I would expect the page object returned from the page_iterator to include NextToken Key but it does not?

{'Items': [{'PK': {'S': '99'}, 'SK': {'S': '99'}, 'data': {'S': 'Test Item 99'}}], 'Count': 1, 'ScannedCount': 1, 'LastEvaluatedKey': {'PK': {'S': '99'}, 'SK': {'S': '99'}}, 'ResponseMetadata': {'RequestId': 'DUE559L8KVKVH8H7G0G2JH0LUNVV4KQNSO5AEMVJF66Q9ASUAAJG', 'HTTPStatusCode': 200, 'HTTPHeaders': {'server': 'Server', 'date': 'Mon, 27 May 2019 14:22:09 GMT', 'content-type': 'application/x-amz-json-1.0', 'content-length': '153', 'connection': 'keep-alive', 'x-amzn-requestid': 'DUE559L8KVKVH8H7G0G2JH0LUNVV4KQNSO5AEMVJF66Q9ASUAAJG', 'x-amz-crc32': '3759060959'}, 'RetryAttempts': 0}}

What am I missing?

UPDATE: Somehow related to this? How to use Boto3 pagination

1
why do you need token when you are anyway getting page_iterator to iterate over pages? ā€“ dDarkLORD
Because I am returning this page of data to an HTTP API client. Iā€™d also need to return that token so they could come back and get the next page on a subsequent request. ā€“ jr.

1 Answers

5
votes

There are a few ways to address this using the boto3 scan paginator.
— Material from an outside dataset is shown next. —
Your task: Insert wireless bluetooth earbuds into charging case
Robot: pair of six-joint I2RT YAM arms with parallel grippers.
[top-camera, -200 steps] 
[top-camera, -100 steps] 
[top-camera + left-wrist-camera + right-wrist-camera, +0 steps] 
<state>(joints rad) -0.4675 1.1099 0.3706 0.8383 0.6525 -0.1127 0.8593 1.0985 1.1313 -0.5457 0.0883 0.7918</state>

The first option is to call build_full_result like so:

result = paginator.paginate(TableName="your_table", PaginationConfig={"MaxItems":10, "PageSize": 10}).build_full_result()

That returns a response with 10 items, and 'NextToken' is populated provided there are more than 10 items. This is probably the simplest way, you can just treat the MaxItems as your returned page size and if 'NextToken' is empty you are at the end of the scan.

I noticed if you don't specify a page size the results are the same, but the consumed capacity and 'ScannedCount' are higher.

Another way is to do the encoding of the 'StartingToken' using the TokenEncoder in botocore.paginate directly.

If the initial call to the paginator is like:

pagination_config = {
    "MaxItems": 5000,
    "PageSize": 10,
}

scan_iterator = scan_paginator.paginate(
    TableName="your_table_name",
    PaginationConfig=pagination_config
)

The paged results will be as the question describes. The first 10 results will be returned in the first page, and 'NextToken' isn't specified but 'LastEvaluatedKey' is.

To use it, encode the returned 'LastEvaluatedKey' as the 'ExclusiveStartKey' and pass that into as the 'StartingToken' in the pagination config.

from botocore.paginate import TokenEncoder
encoder = TokenEncoder()
for page in scan_iterator:
    if "LastEvaluatedKey" in page:
            encoded_token = encoder.encode({"ExclusiveStartKey": page["LastEvaluatedKey"]})

Then:

pagination_config = {
    "MaxItems": 500,
    "PageSize": 10,
    "StartingToken": encoded_token
}

The reason to encode the primary key as the 'ExclusiveStartKey' is that it's what the actual scan API expects. Essentially the paginators are encoding / decoding the 'LastEvaluatedKey' and 'ExclusiveStartKey' into the 'NextToken' and 'StartingToken' values. If you do a base64 decode of the 'NextToken' returned when doing build_full_result you'll see that it is also uses the 'ExclusiveStartKey'.